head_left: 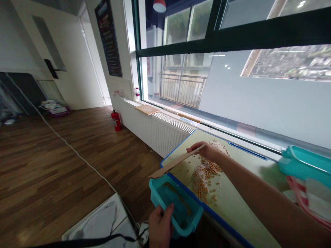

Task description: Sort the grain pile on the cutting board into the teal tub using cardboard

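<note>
My left hand (160,225) grips the near rim of a teal plastic tub (154,197), thumb over the edge. The tub sits against the blue edge of a pale board (232,212), with some small brownish grains inside. My right hand (200,148) reaches across the board, closed on one end of a thin flat strip (178,161) that looks like cardboard or wood. The strip's other end lies over the tub's far rim. Beneath and beside my right forearm, orange-yellow kernels (201,186) are heaped and scattered with white grains (218,146) on the board.
A second teal tub (307,165) stands at the right, near a red-and-white striped item (300,191). A radiator (165,137) runs under the window. A red fire extinguisher (116,120) stands on the wooden floor, where a white cable (74,150) trails. A marbled surface (103,220) is at lower left.
</note>
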The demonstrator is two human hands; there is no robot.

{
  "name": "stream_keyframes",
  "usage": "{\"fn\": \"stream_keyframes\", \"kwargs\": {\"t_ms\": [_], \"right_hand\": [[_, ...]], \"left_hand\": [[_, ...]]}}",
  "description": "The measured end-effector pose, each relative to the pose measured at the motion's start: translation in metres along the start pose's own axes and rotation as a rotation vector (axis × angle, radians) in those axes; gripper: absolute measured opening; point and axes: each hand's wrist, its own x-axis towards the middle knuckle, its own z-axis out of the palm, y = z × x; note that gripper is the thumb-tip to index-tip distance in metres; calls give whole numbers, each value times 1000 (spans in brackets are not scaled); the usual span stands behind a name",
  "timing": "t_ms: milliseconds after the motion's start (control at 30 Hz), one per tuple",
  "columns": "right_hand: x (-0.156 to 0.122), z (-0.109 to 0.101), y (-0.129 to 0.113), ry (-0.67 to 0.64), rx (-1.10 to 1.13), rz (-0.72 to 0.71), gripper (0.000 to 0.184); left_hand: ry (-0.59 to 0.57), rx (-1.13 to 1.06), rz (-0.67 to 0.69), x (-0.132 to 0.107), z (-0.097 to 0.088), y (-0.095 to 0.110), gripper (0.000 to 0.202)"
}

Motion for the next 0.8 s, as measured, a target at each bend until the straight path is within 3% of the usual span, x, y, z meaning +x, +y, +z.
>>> {"fn": "stream_keyframes", "kwargs": {"t_ms": [200, 467, 633, 800], "right_hand": [[-19, -7, -9, -57, 14, 10, 27], [-41, -7, -22, -128, 15, 80, 19], [-54, -8, -23, -181, -3, 43, 19], [-66, -12, -20, -191, 36, 47, 24]], "left_hand": [[20, 26, -45, -4, 3, -7, 42], [-53, 60, -78, -37, 13, -20, 45], [-61, 48, -80, -39, 16, -38, 50], [-61, 80, -79, -43, 15, -38, 47]]}}
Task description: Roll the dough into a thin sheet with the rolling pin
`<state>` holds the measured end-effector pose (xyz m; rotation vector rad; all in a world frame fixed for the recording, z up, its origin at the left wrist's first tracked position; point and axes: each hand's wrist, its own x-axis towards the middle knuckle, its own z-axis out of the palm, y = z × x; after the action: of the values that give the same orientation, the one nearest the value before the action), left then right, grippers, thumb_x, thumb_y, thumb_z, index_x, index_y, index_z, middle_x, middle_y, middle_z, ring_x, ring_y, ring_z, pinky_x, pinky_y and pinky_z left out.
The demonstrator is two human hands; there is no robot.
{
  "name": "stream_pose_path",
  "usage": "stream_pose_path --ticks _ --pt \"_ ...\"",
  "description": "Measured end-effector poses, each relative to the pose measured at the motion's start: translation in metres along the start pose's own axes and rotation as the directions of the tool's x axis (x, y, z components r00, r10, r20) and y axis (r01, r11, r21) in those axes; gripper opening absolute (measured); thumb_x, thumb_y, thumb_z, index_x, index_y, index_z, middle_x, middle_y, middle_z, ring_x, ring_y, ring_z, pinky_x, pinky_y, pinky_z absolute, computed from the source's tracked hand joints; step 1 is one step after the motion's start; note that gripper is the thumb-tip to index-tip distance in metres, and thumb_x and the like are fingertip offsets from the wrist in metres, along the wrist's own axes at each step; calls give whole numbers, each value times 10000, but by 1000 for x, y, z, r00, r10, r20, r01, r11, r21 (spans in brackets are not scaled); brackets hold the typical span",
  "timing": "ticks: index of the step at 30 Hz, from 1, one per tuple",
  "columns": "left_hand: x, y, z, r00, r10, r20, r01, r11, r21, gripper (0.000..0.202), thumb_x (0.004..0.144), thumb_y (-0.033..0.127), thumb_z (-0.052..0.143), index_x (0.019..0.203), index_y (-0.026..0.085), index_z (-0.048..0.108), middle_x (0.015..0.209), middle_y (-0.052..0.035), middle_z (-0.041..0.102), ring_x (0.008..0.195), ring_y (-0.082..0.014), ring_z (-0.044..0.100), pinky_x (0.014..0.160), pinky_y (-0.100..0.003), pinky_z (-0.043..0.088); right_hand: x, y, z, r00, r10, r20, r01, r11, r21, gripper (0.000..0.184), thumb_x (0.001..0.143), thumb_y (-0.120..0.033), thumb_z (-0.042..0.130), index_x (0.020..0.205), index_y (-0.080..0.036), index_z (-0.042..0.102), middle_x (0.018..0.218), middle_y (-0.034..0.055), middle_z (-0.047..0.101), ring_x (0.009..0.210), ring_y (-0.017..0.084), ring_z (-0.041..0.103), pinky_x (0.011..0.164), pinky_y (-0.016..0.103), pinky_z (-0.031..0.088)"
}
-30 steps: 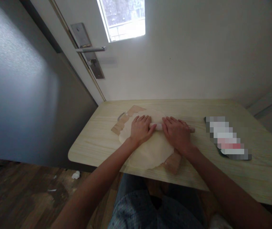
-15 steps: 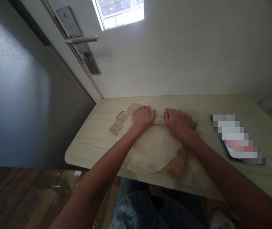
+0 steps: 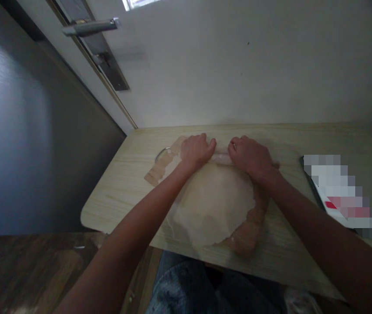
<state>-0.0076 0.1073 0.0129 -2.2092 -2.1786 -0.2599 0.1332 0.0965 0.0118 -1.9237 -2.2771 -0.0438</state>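
A wide, thin sheet of pale dough (image 3: 212, 205) covers most of a brown wooden board (image 3: 248, 231), hanging past its near left edge. Across the dough's far part lies a rolling pin (image 3: 221, 158), bare between the hands. My left hand (image 3: 196, 150) is closed over its left part, with the thumb toward the middle. Curled round the right part is my right hand (image 3: 251, 155); a pin end pokes out beyond it. Both palms face down, a short gap apart. A metal ring handle (image 3: 162, 152) sits at the board's far left corner.
The pale wood-grain table (image 3: 114, 187) meets a white door (image 3: 205, 78) with a lever handle (image 3: 91, 27). On the right lies a flat, dark-edged object (image 3: 319, 192), mostly blurred out. A grey panel (image 3: 16, 139) stands left, above dark wooden flooring (image 3: 25, 270).
The hands and rolling pin have shifted slightly away from me over the dough. The head view has tilted, so the door's window is nearly out of the picture.
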Motion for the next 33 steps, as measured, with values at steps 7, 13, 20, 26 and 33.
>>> stream_pose_path --ticks 7,13,20,26,33 --pt "19 -2 2 1000 -14 24 17 995 -101 494 861 440 207 948 157 603 940 -111 627 870 -216 577 735 -314 416 15 4 1 999 31 28 -32 999 38 355 830 -284 290 917 -134 599 903 126 619 776 208 570 588 284 369" --pt "32 -4 7 1000 -20 10 22 993 -116 477 871 387 192 929 144 598 952 -123 616 856 -200 573 719 -299 413 26 7 7 1000 19 8 -20 999 42 355 823 -258 294 914 -116 606 894 139 625 790 221 574 616 298 383" --pt "30 -4 10 999 -38 -21 36 994 -103 408 851 343 240 941 154 590 965 -116 614 865 -198 568 719 -294 412 22 5 5 999 52 -16 -51 997 60 366 822 -256 285 916 -111 608 917 141 617 802 211 564 630 294 387" --pt "19 -2 7 998 -37 -47 35 998 -55 354 817 322 298 963 157 575 989 -108 606 905 -214 552 742 -308 413 11 0 1 997 77 -3 -77 996 32 378 832 -271 268 958 -120 591 971 145 598 843 226 553 641 308 389" --pt "-7 0 1 997 -12 -78 11 1000 -15 345 825 298 298 1023 143 534 1027 -110 582 973 -231 503 781 -338 398 -11 -9 -3 998 53 -30 -54 999 -5 361 840 -263 268 952 -137 587 990 120 603 878 227 544 685 320 368"
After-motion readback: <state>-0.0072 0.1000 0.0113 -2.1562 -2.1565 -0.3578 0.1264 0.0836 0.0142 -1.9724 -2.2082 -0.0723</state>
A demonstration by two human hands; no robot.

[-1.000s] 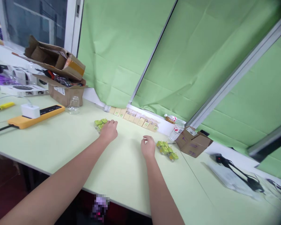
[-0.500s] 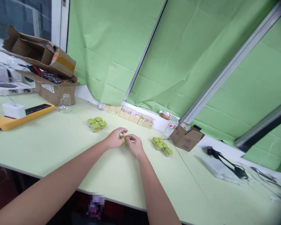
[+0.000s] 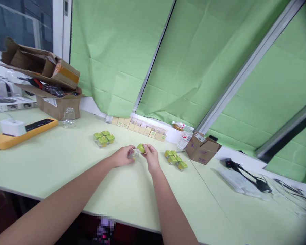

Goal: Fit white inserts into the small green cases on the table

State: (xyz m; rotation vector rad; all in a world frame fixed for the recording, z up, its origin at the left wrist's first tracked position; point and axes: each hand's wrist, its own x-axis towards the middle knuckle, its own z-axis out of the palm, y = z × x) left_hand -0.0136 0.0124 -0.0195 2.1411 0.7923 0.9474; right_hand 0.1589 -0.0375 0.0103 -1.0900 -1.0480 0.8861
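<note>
My left hand (image 3: 122,156) and my right hand (image 3: 151,157) meet over the middle of the pale green table (image 3: 66,163). The left fingers are closed round a small clear jar (image 3: 133,156). The right fingers pinch its green lid (image 3: 140,148), lifted just above the jar. A cluster of several green-lidded jars (image 3: 103,139) stands to the left of my hands. Another cluster of green-lidded jars (image 3: 175,159) stands to the right.
A row of small tan boxes (image 3: 139,128) lines the wall under a green curtain. Open cardboard boxes (image 3: 51,92), a glass jar (image 3: 68,117) and a yellow power strip (image 3: 20,131) sit at left. A small cardboard box (image 3: 202,148), plastic bottles (image 3: 185,134) and black cables (image 3: 255,182) lie at right.
My left hand left the left cluster with one jar and met the right hand at the middle. The right hand has now lifted the green lid off it.
</note>
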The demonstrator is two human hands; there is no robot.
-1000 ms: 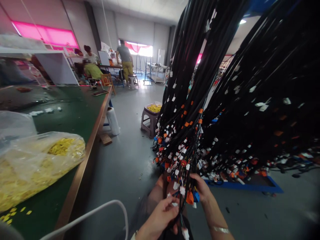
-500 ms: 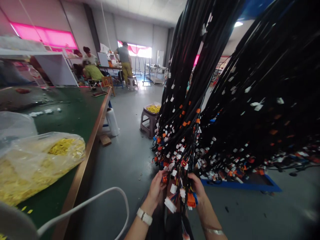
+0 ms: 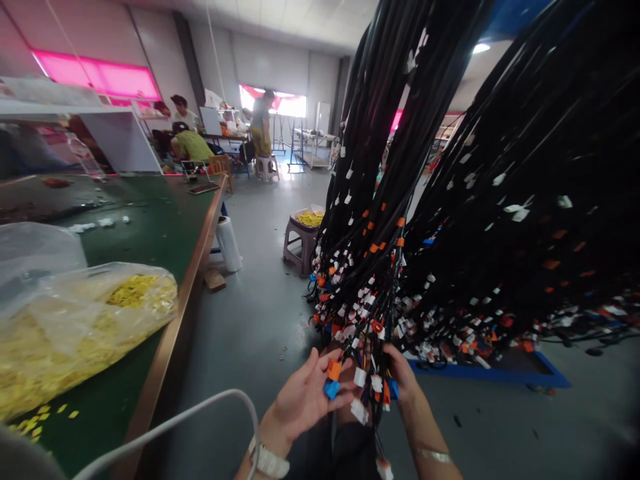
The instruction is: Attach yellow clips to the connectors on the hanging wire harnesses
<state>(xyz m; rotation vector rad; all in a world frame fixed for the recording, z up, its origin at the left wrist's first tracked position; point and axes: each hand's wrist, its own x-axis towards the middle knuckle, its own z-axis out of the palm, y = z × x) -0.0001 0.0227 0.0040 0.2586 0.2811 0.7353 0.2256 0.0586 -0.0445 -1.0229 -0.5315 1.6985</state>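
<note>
Many black cables hang from the upper right to the lower centre. The left hand is spread wide and the right hand curls at their edge, its grip unclear; against the left fingers rest an orange plug and a blue plug, best steadied lightly, without tugging the cables.

The place is a factory workshop, shown by thick hanging bundles of black cables ending in coloured connectors, a green-topped workbench bearing a bag of small yellow pieces, and people at a far table.
</note>
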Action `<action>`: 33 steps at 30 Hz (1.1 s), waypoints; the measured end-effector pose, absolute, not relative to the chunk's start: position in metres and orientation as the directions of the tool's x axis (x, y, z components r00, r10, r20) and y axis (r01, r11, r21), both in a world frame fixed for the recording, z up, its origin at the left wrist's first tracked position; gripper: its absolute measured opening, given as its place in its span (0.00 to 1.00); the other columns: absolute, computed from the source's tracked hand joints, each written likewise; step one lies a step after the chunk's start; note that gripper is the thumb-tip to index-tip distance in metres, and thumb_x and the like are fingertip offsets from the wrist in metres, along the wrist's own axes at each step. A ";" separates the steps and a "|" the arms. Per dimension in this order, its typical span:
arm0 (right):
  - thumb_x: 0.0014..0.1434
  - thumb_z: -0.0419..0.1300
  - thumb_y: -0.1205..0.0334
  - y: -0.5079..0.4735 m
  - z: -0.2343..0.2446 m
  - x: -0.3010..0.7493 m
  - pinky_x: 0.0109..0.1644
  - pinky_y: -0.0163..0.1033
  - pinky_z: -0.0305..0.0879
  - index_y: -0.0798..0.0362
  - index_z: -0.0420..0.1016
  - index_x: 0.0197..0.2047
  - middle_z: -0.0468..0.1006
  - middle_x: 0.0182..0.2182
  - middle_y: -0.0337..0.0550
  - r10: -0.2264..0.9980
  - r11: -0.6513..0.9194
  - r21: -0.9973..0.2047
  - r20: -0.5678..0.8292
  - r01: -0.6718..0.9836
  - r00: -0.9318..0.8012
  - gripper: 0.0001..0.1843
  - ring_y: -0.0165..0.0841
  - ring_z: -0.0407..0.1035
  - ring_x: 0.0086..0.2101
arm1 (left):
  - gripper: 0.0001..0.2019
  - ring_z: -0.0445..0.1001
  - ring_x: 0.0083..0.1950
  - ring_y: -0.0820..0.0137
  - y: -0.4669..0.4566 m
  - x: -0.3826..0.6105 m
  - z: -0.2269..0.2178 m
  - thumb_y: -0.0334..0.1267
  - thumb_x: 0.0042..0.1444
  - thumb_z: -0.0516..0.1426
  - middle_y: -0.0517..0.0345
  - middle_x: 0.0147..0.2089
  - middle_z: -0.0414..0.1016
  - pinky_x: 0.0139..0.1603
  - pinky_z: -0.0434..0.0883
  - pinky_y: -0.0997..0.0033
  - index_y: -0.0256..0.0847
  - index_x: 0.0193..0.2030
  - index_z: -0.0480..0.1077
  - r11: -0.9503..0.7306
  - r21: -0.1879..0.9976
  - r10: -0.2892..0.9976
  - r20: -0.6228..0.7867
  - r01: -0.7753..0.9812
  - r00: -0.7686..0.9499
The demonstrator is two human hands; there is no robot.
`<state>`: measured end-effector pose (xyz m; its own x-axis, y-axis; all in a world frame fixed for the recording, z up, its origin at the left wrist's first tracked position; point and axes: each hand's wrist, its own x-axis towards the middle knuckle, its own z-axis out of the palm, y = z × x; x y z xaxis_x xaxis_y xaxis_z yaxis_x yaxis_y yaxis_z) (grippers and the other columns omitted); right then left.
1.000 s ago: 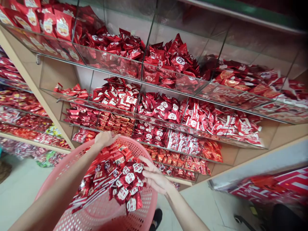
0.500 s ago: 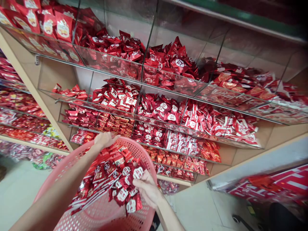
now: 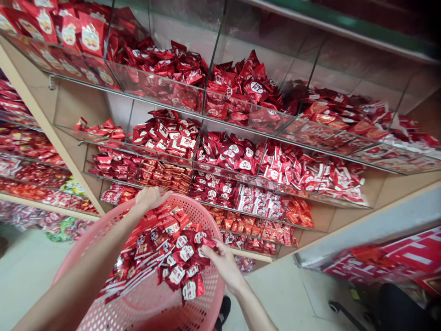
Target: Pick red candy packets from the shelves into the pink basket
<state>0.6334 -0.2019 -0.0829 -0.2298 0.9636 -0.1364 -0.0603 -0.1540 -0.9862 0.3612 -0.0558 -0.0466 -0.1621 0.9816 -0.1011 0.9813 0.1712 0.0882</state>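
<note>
A pink perforated plastic basket [image 3: 198, 216] is tilted in front of me. My left hand [image 3: 150, 198] is closed over its far rim. Inside lie many small red snack packets [image 3: 185, 253] with white labels, next to longer red and white packets [image 3: 141, 250] lined up side by side. At the basket's right side, my right hand [image 3: 223, 263] pinches a red packet [image 3: 207, 242] by its end, just above the heap. The fingertips of that hand partly cover it.
Shelves with clear fronts [image 3: 241, 108] rise beyond the basket, their compartments full of red packets [image 3: 237, 151]. More stocked shelves [image 3: 31, 170] stand at the left. A dark chair base [image 3: 347, 317] and red printed boxes [image 3: 396, 257] are at the lower right.
My right hand has moved slightly up and right, and a packet end now shows in its fingers. My left hand stays on the rim.
</note>
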 end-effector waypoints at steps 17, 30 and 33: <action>0.48 0.60 0.60 -0.222 -0.074 0.649 0.37 0.35 0.53 0.48 0.72 0.36 0.69 0.27 0.37 0.913 0.072 -0.655 -0.261 0.752 -0.314 0.10 0.34 0.62 0.35 | 0.33 0.74 0.47 0.54 -0.057 0.367 -0.042 0.64 0.49 0.42 0.45 0.42 0.78 0.45 0.67 0.64 0.43 0.45 0.74 0.173 0.102 0.981 -0.110 0.980 -0.162; 0.46 0.61 0.67 -0.230 -0.113 0.611 0.49 0.47 0.55 0.53 0.73 0.40 0.76 0.38 0.51 0.868 0.236 -0.492 -0.280 0.838 -0.410 0.14 0.45 0.67 0.42 | 0.33 0.74 0.46 0.54 -0.060 0.363 -0.044 0.64 0.49 0.42 0.45 0.43 0.77 0.44 0.68 0.63 0.44 0.45 0.74 0.193 0.101 0.976 -0.122 0.976 -0.180; 0.44 0.64 0.68 -0.232 -0.119 0.608 0.52 0.50 0.53 0.54 0.73 0.42 0.72 0.45 0.57 0.911 0.207 -0.458 -0.231 0.864 -0.341 0.18 0.49 0.64 0.48 | 0.33 0.74 0.46 0.53 -0.060 0.363 -0.045 0.64 0.49 0.42 0.45 0.43 0.77 0.44 0.67 0.61 0.44 0.45 0.74 0.200 0.112 0.975 -0.125 0.973 -0.186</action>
<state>0.6081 -0.2316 -0.1192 -0.3410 0.9112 -0.2313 0.8645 0.2073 -0.4580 0.3629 -0.0602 -0.0451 -0.1860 0.9745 -0.1253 0.9734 0.2002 0.1117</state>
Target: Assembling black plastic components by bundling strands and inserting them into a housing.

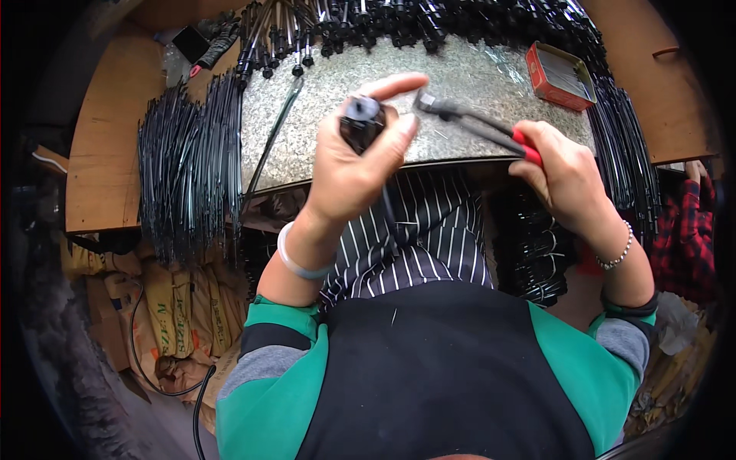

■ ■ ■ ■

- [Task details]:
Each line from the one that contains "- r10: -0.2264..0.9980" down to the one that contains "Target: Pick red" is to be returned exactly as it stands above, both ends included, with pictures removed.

- [Reply to the task]:
  - r10: -0.2264..0.9980
  - r11: -0.6513..0.9194
  - r21: -0.9973..0.2047
  - r20: -0.5678..0.8292
  - r01: -0.6718..0.9836
  - r00: -0.9318..0.8012
  - gripper: 0.0001..0.1843
  - ring_y: -0.0165..0.0841
  - ring_z: -0.0407..0.1035
  - ring_x: 0.0086..0.2101
arm1 (left):
  - gripper: 0.0001..0.2019
  - ring_z: -0.0445..0.1001
  - ring_x: 0.0083..0.1950
  - ring_y: -0.0820..0.0137
  - y: -0.4669..0.4566 m
  - x: -0.3826..0.6105 m
  - z: -0.2269..0.2178 m
  - thumb_y: -0.0334..0.1267
  - thumb_x: 0.0042..0.1444
  - thumb_z: -0.0516..0.1426
  - middle_y: -0.0517..0.0345
  - middle_x: 0.0147..0.2089
  - middle_z: -0.0414..0.1016
  - pinky_x: 0.0139..0.1603
  - pinky_z: -0.0434..0.0883
  - pinky_y: -0.0997..0.0033
  - index_y: -0.0256..0.0847
  - index_x: 0.0193..0.2030
  - index_z: -0.0480..0.1077
  - r11: -0.9503..0.7306
  - r21: -0.1879..0.9976
  - r10: -0.2892..0.9976
  - r20: -0.6228..0.7867
  - r01: -0.7753..0.9812
  - r00: -0.7686..0.9499
The demonstrator is two human hands; there is no robot.
`<state>`: measured end-effector pose (xyz m; its own x-axis, y-axis; all in a world frame fixed for the recording, z up, its origin at the left wrist's first tracked position; point and axes: each hand's wrist, its own x-axis towards the middle knuckle, its own z-axis out of the palm, y = z × x; x y z xaxis_x xaxis_y xaxis_z yaxis_x yaxis_y yaxis_z) (grippers and the other columns omitted); right then left.
1.000 s ago: 
0.500 s ago: 
now: 
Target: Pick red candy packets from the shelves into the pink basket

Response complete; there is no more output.